§ Exercise instructions: Reproduce verbatim the final portion of the material below, from the line containing "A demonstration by" through its last line, and nothing else.

§ Dataset content:
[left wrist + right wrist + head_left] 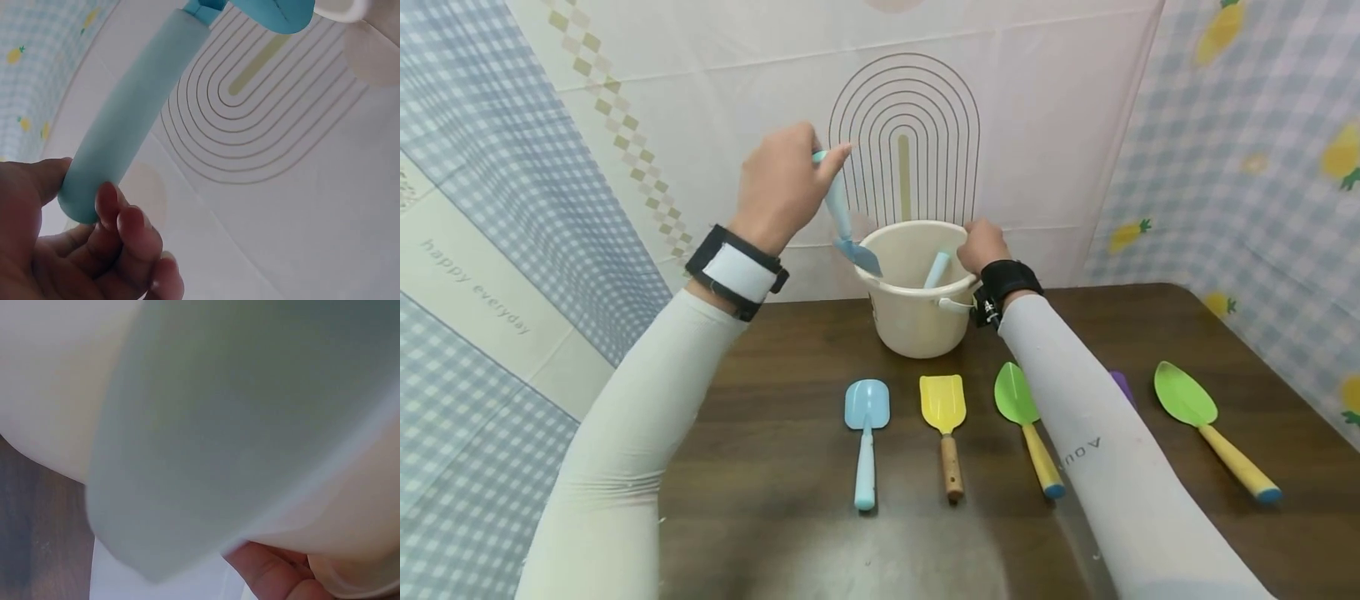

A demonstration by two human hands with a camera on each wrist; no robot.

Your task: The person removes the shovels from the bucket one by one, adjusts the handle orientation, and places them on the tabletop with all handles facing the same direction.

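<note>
My left hand pinches the end of a light-blue handle belonging to a small garden trowel. The trowel points down, its blue blade overlapping the left rim of a cream bucket. In the left wrist view, thumb and fingertips hold the butt of the trowel handle. With my right hand I grip the bucket's rim on its right side; in the right wrist view the fingers show low, beside the pale bucket wall. Inside the bucket leans another light-blue handle, its lower end hidden.
In front of the bucket lie a blue shovel, a yellow shovel with a wooden handle and a green trowel. A purple piece is mostly behind my right sleeve. Another green trowel lies far right. Patterned cloth hangs behind the table.
</note>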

§ Response for this exercise:
A demonstration by two human hands with a camera on each wrist; no robot.

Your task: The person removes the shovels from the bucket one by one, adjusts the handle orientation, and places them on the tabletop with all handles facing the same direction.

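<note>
My left hand pinches the end of a light-blue handle belonging to a small garden trowel. The trowel points down, its blue blade overlapping the left rim of a cream bucket. In the left wrist view, thumb and fingertips hold the butt of the trowel handle. With my right hand I grip the bucket's rim on its right side; in the right wrist view the fingers show low, beside the pale bucket wall. Inside the bucket leans another light-blue handle, its lower end hidden.
In front of the bucket lie a blue shovel, a yellow shovel with a wooden handle and a green trowel. A purple piece is mostly behind my right sleeve. Another green trowel lies far right. Patterned cloth hangs behind the table.
</note>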

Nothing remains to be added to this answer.